Provided data:
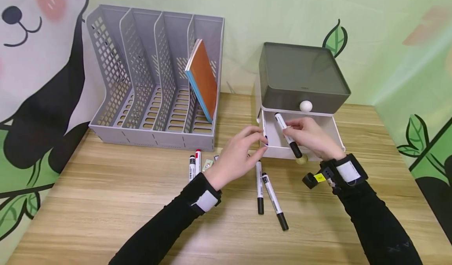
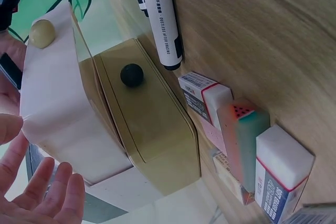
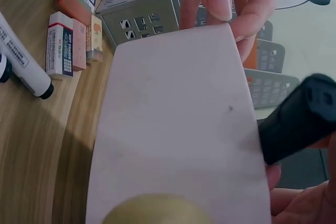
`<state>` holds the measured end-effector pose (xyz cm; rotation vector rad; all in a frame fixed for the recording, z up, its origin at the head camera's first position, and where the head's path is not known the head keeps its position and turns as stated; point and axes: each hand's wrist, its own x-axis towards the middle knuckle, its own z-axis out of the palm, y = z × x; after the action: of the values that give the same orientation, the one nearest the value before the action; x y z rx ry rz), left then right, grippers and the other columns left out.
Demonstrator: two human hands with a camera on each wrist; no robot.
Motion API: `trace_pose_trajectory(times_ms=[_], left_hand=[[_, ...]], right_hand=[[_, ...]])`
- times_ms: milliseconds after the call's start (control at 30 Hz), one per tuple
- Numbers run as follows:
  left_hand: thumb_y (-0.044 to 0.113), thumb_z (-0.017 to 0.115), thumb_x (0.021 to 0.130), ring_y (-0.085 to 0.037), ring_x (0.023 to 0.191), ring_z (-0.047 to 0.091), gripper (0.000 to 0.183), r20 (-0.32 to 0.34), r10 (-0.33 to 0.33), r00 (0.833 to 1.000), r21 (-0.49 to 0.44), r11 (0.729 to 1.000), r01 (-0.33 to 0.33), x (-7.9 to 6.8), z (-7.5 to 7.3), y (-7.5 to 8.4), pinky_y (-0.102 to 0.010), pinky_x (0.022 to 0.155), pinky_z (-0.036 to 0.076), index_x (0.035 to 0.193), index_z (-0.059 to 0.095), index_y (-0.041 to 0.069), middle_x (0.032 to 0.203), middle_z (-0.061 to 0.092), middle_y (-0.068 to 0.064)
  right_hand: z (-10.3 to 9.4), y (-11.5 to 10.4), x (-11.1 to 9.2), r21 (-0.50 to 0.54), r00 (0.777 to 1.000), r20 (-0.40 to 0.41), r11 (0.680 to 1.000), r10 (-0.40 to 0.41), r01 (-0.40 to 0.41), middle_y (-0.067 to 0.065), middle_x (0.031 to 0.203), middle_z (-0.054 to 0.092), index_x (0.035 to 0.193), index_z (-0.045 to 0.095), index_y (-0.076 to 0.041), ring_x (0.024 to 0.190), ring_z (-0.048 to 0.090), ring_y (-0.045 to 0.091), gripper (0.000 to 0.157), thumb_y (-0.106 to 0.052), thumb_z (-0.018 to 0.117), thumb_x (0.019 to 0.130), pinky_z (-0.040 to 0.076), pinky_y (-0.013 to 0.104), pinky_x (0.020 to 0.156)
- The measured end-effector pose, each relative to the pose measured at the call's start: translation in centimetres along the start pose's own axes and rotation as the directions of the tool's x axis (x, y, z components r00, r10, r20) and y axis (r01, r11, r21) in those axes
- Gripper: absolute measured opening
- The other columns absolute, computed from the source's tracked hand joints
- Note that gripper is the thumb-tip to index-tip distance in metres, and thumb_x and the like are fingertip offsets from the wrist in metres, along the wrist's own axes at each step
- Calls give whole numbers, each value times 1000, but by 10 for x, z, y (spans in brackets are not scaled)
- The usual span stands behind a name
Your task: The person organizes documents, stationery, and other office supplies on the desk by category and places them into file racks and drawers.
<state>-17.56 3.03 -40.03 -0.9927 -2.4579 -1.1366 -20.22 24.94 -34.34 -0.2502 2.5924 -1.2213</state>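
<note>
In the head view my right hand [image 1: 305, 135] pinches a white marker [image 1: 284, 127] with a black cap, slanted over the pulled-out white drawer [image 1: 300, 152]. The marker's dark end [image 3: 299, 119] rises past the drawer front in the right wrist view. My left hand [image 1: 236, 155] is at the drawer's left front corner, fingers spread and fairly straight, touching its edge. Near those fingertips shows a small dark blue patch [image 1: 266, 140], mostly hidden. In the left wrist view, the left fingers [image 2: 50, 184] are loosely extended beside the drawer.
Two black-capped markers [image 1: 260, 190] lie before the drawer unit. Further left are a red-capped marker [image 1: 198, 159], a black-capped one [image 1: 192, 167] and several erasers [image 2: 244, 145]. A grey file rack [image 1: 155, 135] holds orange-covered books [image 1: 204, 80]. Above the drawer sits a closed dark drawer [image 1: 300, 96].
</note>
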Motion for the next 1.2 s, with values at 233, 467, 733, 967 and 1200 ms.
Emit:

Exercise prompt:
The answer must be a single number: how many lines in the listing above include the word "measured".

Solution to this problem:
3